Leaders of both Alameda Health System and Alameda Hospital have said they think the deal will better position their entities to compete with private hospitals as health care reform is enacted. Alameda Health System’s leaders have said the deal and others like it could help extend their service mix and geographic reach.

Easthope said the deal could also help the system win better contracts with insurance companies and vendors, reduce expenses and streamline duplicative medical services.

The system operates Highland Hospital in Oakland; Fairmont Hospital, a 50-bed acute rehabilitation facility in San Leandro; and John George Psychiatric Hospital in San Lorenzo. The system also operates clinics in Oakland, Hayward and Newark, and more are planned.
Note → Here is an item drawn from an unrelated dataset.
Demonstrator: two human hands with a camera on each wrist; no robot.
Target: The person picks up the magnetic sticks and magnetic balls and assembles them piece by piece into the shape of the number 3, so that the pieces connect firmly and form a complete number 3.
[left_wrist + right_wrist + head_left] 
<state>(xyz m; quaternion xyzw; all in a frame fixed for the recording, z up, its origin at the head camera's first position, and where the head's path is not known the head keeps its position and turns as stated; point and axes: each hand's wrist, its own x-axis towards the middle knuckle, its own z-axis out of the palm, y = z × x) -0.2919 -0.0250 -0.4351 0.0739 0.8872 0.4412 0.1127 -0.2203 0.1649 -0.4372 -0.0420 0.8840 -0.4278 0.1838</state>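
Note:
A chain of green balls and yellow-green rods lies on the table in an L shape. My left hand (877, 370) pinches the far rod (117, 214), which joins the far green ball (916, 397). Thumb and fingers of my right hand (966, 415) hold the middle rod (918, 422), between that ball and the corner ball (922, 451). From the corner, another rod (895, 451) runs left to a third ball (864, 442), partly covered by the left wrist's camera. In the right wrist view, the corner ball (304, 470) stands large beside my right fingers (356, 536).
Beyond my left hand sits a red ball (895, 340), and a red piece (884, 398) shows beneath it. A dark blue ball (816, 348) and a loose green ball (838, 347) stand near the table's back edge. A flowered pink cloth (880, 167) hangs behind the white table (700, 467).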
Related: Alameda Hospital in affiliation talks

County health system hailed as model after decades of trouble


Submitted by Steve Gerstle on Sat, Nov 23, 2013

Would the Alameda County Sheriff's Office be responsible for security at Alameda Hospital as they are at Highland, or would this still be the responsibility of the APD?

Submitted by B (not verified) on Thu, Nov 28, 2013

How will this affect those of us who visit doctors at Alameda Hospital and who have insurance that allows us to utilize the emergency room? Am I to assume that the hospital will now run as "efficiently" as Highland and/or Fairmont? If so this is a major disappointment. Many years ago when I was young and uninsured I had no choice but to visit Fairmont Hospital and found myself sleeping in the ER waiting room as I waited over 3 hours to be seen and then being misdiagnosed by ER staff who refused to give me a CT Scan (I was told a Kidney Stone was "back pain" and sent home). If this is what we have to look forward to in Alameda, perhaps it's time to consider switching to Kaiser.